**TO DO:** Look through the entries below for the string "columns", and copy each line where it is found.

Collection entries:
----------------

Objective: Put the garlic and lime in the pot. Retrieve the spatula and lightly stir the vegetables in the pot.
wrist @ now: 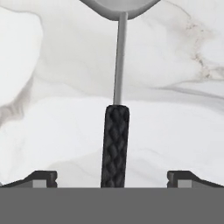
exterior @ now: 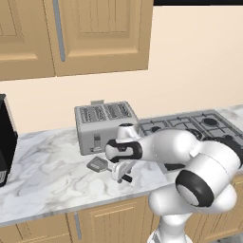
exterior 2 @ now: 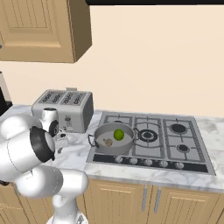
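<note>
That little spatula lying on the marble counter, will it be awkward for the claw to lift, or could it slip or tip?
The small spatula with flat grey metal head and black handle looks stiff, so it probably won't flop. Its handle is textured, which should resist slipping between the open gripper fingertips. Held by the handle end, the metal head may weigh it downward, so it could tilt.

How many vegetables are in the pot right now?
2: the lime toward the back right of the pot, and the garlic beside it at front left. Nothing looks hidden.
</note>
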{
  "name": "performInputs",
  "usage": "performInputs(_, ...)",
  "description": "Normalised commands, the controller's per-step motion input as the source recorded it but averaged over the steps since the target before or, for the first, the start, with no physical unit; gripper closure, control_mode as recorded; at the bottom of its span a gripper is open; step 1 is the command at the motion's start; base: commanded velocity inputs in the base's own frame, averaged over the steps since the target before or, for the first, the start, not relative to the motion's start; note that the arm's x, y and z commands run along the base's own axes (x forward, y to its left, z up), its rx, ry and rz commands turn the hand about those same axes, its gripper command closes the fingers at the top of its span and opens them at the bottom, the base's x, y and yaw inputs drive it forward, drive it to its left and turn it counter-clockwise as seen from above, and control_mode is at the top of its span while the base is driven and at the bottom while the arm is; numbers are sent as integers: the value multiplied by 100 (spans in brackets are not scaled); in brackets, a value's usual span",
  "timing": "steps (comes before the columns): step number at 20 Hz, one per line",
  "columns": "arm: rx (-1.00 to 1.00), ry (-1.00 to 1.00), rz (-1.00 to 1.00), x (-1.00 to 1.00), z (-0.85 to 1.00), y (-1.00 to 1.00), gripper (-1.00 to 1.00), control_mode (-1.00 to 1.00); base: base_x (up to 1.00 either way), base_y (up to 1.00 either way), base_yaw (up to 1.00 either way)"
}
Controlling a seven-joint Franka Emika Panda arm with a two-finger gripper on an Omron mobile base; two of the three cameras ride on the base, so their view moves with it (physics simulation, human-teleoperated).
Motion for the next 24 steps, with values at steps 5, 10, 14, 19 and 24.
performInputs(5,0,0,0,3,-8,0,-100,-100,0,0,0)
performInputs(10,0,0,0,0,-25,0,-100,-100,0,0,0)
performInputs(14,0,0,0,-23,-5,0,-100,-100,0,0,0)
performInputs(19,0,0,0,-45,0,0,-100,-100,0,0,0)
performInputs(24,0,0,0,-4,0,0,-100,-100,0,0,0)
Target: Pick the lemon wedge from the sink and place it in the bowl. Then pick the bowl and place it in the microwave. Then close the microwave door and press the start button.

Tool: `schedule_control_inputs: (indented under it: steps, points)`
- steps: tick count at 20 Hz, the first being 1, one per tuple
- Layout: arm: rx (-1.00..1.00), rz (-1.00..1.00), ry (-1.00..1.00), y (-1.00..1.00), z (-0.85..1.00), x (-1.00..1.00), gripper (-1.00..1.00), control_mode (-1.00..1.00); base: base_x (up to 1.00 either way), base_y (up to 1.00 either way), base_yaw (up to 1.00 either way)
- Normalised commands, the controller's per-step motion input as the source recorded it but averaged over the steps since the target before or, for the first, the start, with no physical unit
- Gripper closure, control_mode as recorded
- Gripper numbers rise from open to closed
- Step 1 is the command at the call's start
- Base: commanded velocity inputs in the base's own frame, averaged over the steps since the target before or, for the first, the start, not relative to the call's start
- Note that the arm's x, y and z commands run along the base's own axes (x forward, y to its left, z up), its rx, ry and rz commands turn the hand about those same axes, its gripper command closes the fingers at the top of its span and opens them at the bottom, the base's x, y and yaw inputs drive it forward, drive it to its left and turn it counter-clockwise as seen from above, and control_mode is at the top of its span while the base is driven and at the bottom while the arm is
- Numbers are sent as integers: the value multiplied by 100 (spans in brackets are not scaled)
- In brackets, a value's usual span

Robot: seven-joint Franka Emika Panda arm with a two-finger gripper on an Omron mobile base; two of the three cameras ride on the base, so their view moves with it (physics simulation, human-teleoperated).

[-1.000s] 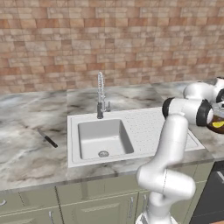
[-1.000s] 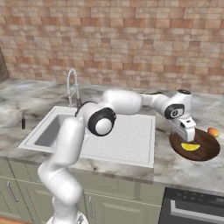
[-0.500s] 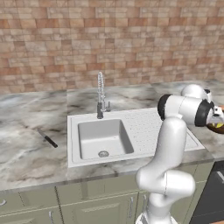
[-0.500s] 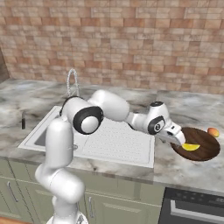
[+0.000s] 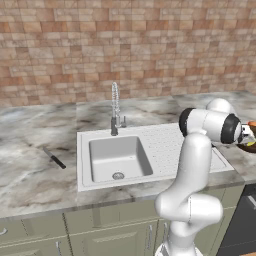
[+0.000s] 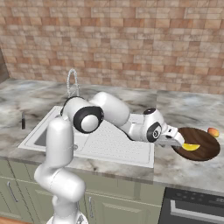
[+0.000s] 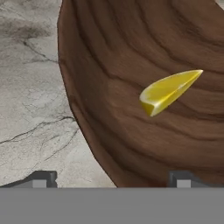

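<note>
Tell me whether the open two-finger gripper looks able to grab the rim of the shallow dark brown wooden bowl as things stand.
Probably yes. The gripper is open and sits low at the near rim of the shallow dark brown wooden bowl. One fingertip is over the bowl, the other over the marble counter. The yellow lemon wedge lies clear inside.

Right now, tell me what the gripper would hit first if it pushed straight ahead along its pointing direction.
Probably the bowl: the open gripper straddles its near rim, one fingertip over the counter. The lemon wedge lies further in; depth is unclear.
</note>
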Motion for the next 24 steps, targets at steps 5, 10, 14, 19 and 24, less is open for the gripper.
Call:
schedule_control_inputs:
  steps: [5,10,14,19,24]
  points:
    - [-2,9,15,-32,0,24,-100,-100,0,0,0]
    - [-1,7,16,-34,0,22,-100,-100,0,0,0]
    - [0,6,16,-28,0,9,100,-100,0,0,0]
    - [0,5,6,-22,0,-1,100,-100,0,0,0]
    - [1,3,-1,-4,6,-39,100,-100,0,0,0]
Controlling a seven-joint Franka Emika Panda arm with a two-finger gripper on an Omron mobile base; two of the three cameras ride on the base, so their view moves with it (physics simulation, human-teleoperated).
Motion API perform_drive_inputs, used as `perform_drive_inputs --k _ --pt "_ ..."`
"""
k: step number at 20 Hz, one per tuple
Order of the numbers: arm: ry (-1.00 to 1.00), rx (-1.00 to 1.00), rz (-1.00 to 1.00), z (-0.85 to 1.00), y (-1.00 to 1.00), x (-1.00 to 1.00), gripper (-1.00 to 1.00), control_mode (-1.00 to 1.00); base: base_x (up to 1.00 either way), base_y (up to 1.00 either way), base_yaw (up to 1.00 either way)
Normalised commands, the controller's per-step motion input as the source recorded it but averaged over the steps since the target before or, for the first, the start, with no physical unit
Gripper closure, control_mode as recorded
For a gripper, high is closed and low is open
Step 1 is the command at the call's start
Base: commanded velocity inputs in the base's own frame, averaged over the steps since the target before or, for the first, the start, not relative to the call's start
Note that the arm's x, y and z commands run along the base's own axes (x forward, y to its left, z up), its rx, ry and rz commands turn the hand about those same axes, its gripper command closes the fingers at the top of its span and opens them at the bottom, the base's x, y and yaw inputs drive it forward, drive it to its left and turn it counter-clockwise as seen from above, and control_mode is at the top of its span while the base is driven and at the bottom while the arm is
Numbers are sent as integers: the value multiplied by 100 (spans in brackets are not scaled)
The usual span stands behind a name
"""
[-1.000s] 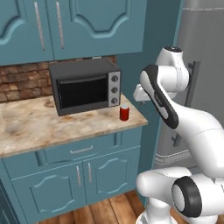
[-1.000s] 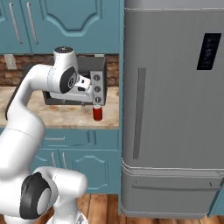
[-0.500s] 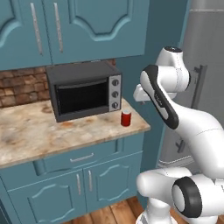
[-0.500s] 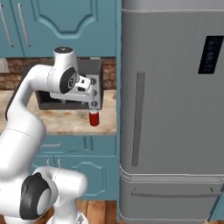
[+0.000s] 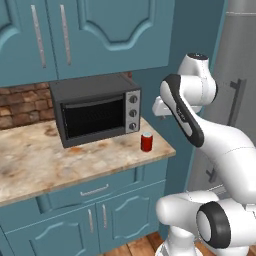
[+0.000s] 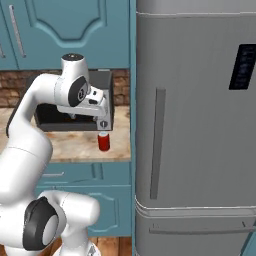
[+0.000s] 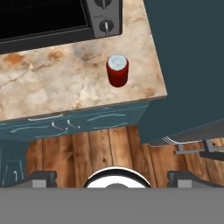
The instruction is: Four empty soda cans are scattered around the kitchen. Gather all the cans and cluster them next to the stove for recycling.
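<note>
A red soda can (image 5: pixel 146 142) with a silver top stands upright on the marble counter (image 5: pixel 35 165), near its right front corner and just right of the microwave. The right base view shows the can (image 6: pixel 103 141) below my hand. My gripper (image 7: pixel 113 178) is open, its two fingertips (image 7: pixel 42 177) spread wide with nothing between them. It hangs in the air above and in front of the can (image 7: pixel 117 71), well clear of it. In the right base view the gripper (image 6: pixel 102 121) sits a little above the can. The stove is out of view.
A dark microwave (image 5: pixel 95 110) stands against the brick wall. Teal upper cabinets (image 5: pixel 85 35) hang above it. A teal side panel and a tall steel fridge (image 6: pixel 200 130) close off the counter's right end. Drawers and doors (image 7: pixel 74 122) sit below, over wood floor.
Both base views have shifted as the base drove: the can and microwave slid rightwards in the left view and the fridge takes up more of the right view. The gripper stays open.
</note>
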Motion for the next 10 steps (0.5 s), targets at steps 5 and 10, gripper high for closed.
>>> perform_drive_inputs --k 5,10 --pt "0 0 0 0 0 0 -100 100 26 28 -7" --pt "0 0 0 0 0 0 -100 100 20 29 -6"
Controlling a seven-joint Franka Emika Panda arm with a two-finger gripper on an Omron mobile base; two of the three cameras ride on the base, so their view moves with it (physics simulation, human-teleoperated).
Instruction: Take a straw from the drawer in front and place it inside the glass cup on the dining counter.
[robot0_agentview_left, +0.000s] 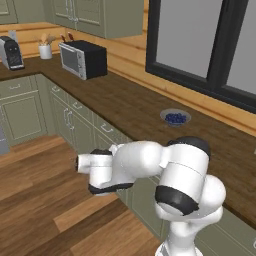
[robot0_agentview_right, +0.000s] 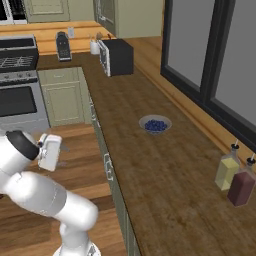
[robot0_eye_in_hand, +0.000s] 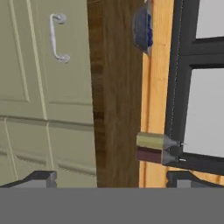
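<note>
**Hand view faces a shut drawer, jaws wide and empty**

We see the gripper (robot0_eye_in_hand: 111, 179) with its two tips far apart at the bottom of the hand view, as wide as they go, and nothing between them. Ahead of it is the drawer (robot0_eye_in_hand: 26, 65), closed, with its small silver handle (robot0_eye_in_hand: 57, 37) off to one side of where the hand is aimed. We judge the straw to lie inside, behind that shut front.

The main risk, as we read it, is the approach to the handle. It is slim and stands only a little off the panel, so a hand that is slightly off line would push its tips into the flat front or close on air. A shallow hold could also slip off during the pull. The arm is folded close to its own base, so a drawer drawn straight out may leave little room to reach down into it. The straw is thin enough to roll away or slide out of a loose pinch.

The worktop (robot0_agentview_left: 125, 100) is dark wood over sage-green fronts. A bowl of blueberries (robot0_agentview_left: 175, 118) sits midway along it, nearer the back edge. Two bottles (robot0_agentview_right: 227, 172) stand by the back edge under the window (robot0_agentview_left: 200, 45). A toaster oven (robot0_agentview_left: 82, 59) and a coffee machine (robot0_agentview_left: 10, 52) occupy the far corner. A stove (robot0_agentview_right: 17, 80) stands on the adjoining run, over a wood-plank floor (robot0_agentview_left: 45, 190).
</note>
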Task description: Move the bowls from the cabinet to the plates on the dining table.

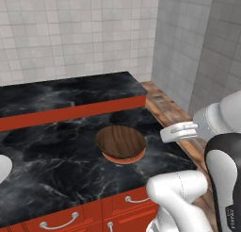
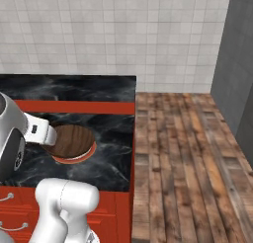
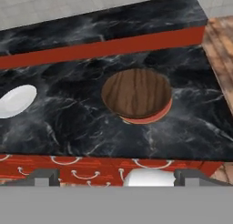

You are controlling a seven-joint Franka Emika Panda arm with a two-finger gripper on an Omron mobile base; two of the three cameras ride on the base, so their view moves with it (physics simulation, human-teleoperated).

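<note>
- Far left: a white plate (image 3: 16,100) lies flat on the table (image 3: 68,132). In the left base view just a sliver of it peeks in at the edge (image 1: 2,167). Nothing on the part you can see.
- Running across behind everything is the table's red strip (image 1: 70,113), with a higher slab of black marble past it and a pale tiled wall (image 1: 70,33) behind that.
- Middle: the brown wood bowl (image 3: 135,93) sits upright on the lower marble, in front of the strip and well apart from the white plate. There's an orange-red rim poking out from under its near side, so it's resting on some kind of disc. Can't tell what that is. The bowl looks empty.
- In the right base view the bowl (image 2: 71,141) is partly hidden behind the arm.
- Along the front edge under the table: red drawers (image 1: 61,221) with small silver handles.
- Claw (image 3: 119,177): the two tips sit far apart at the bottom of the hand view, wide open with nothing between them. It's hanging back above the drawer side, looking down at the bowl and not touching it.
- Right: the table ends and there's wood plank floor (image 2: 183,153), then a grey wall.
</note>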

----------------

**TASK RESULT:**
  "timing": "steps (comes before the columns): step number at 20 Hz, one per line",
  "columns": "arm: rx (-1.00 to 1.00), ry (-1.00 to 1.00), rz (-1.00 to 1.00), x (-1.00 to 1.00), z (-0.85 to 1.00), y (-1.00 to 1.00), gripper (-1.00 to 1.00), control_mode (-1.00 to 1.00); base: base_x (up to 1.00 either way), base_y (up to 1.00 either way), base_yaw (up to 1.00 either way)"

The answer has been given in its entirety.